▶ _Task brief_: Every line of the data below should be written out word for word.

▶ _Data provided_:
# # # #
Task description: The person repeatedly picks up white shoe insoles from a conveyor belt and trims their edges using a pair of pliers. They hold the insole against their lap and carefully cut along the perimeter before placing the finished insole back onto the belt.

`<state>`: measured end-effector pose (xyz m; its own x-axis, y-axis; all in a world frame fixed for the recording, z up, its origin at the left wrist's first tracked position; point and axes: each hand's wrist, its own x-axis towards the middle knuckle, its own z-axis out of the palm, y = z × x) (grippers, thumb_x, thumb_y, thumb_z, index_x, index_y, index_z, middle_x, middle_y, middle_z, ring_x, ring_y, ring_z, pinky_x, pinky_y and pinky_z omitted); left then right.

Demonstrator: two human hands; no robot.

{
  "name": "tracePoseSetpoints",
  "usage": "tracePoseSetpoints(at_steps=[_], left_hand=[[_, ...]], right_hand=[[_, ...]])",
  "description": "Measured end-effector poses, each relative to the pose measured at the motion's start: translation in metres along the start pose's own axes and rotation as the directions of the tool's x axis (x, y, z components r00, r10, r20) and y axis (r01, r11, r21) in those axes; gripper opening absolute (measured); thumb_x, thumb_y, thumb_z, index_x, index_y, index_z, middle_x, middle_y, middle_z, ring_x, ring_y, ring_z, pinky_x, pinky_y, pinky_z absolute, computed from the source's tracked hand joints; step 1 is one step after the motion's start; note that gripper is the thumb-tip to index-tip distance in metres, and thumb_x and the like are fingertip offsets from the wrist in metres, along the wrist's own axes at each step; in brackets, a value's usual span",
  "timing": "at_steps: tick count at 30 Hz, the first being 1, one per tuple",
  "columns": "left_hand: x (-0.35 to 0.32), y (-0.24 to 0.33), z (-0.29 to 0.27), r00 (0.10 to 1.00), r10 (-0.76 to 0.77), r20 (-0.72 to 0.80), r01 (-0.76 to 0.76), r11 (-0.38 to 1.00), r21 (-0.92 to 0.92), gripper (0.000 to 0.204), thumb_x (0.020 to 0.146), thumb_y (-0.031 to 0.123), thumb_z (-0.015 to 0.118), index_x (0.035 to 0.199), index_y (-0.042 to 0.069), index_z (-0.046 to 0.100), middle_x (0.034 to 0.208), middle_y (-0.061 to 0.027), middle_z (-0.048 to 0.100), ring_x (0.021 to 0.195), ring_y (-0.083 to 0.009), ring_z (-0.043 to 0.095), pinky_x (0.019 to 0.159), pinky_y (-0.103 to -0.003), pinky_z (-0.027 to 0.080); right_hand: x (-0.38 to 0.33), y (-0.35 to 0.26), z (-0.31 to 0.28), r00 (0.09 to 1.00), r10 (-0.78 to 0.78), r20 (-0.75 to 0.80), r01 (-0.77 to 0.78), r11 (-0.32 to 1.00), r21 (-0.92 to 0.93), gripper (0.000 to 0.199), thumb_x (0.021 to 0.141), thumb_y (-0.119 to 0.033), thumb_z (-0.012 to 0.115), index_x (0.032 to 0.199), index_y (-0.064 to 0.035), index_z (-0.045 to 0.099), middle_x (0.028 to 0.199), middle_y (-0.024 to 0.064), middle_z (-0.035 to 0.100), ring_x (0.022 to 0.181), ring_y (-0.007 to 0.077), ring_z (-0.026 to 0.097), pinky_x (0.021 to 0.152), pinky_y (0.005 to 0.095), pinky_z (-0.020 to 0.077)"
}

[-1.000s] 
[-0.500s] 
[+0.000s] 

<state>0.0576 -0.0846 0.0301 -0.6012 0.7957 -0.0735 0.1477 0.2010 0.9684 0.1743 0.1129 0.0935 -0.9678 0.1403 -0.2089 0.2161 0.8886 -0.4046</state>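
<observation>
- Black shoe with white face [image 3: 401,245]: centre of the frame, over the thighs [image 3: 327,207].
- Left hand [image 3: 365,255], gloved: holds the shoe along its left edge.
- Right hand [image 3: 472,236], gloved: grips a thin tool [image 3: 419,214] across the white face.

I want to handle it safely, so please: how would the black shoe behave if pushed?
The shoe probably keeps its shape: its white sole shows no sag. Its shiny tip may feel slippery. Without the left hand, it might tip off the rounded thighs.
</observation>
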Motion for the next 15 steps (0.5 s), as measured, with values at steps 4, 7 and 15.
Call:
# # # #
▶ _Task answer_:
Task description: The person repeatedly picks up white shoe insoles from a conveyor belt and trims their edges using a pair of pliers. They hold the insole against their lap and carefully cut along the perimeter before placing the finished insole back onto the belt.

`<state>`: measured end-effector pose (xyz m; its own x-axis, y-axis; all in a world frame fixed for the recording, z up, its origin at the left wrist's first tracked position; point and axes: each hand's wrist, its own x-axis towards the middle knuckle, its own z-axis out of the palm, y = z × x) (grippers, thumb_x, thumb_y, thumb_z, index_x, index_y, index_z, middle_x, middle_y, middle_z, ring_x, ring_y, ring_z, pinky_x, pinky_y and pinky_z omitted); left then right.

Demonstrator: two human hands; no robot.

{
  "name": "tracePoseSetpoints",
  "usage": "tracePoseSetpoints(at_steps=[_], left_hand=[[_, ...]], right_hand=[[_, ...]])",
  "description": "Measured end-effector poses, each relative to the pose measured at the motion's start: translation in metres along the start pose's own axes and rotation as the directions of the tool's x axis (x, y, z components r00, r10, r20) and y axis (r01, r11, r21) in those axes; gripper opening absolute (measured); thumb_x, thumb_y, thumb_z, index_x, index_y, index_z, middle_x, middle_y, middle_z, ring_x, ring_y, ring_z, pinky_x, pinky_y, pinky_z absolute, computed from the source's tracked hand joints; step 1 is one step after the motion's start; note that gripper is the thumb-tip to index-tip distance in metres, and thumb_x and the like are fingertip offsets from the wrist in metres, along the wrist's own axes at each step; in brackets, a value's usual span",
  "timing": "at_steps: tick count at 30 Hz, the first being 1, one per tuple",
  "columns": "left_hand: x (-0.35 to 0.32), y (-0.24 to 0.33), z (-0.29 to 0.27), r00 (0.10 to 1.00), r10 (-0.76 to 0.77), r20 (-0.72 to 0.80), r01 (-0.76 to 0.76), r11 (-0.38 to 1.00), r21 (-0.92 to 0.92), gripper (0.000 to 0.204), thumb_x (0.020 to 0.146), thumb_y (-0.031 to 0.123), thumb_z (-0.015 to 0.118), index_x (0.035 to 0.199), index_y (-0.042 to 0.069), index_z (-0.046 to 0.100), middle_x (0.034 to 0.208), middle_y (-0.061 to 0.027), middle_z (-0.048 to 0.100), ring_x (0.021 to 0.195), ring_y (-0.083 to 0.009), ring_z (-0.043 to 0.095), pinky_x (0.019 to 0.159), pinky_y (-0.103 to -0.003), pinky_z (-0.027 to 0.080); right_hand: x (-0.38 to 0.33), y (-0.35 to 0.26), z (-0.31 to 0.28), r00 (0.09 to 1.00), r10 (-0.78 to 0.78), r20 (-0.75 to 0.80), r01 (-0.77 to 0.78), r11 (-0.32 to 1.00), r21 (-0.92 to 0.93), gripper (0.000 to 0.199), thumb_x (0.021 to 0.141), thumb_y (-0.119 to 0.033), thumb_z (-0.012 to 0.115), index_x (0.032 to 0.199), index_y (-0.064 to 0.035), index_z (-0.045 to 0.099), middle_x (0.028 to 0.199), middle_y (-0.024 to 0.064), middle_z (-0.035 to 0.100), ring_x (0.022 to 0.181), ring_y (-0.007 to 0.077), ring_z (-0.026 to 0.097), pinky_x (0.021 to 0.152), pinky_y (0.005 to 0.095), pinky_z (-0.020 to 0.077)"
}

[-1.000s] 
[-0.500s] 
[+0.000s] 

<state>0.0576 -0.0846 0.0301 -0.6012 0.7957 -0.0735 0.1477 0.2010 0.9684 0.1743 0.1129 0.0935 -0.9678 0.1403 -0.2089 0.2161 0.8886 -0.4046</state>
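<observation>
- Black shoe with white face [image 3: 401,245]: centre of the frame, over the thighs [image 3: 327,207].
- Left hand [image 3: 365,255], gloved: holds the shoe along its left edge.
- Right hand [image 3: 472,236], gloved: grips a thin tool [image 3: 419,214] across the white face.

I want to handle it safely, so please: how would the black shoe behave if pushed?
The shoe probably keeps its shape: its white sole shows no sag. Its shiny tip may feel slippery. Without the left hand, it might tip off the rounded thighs.
</observation>
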Motion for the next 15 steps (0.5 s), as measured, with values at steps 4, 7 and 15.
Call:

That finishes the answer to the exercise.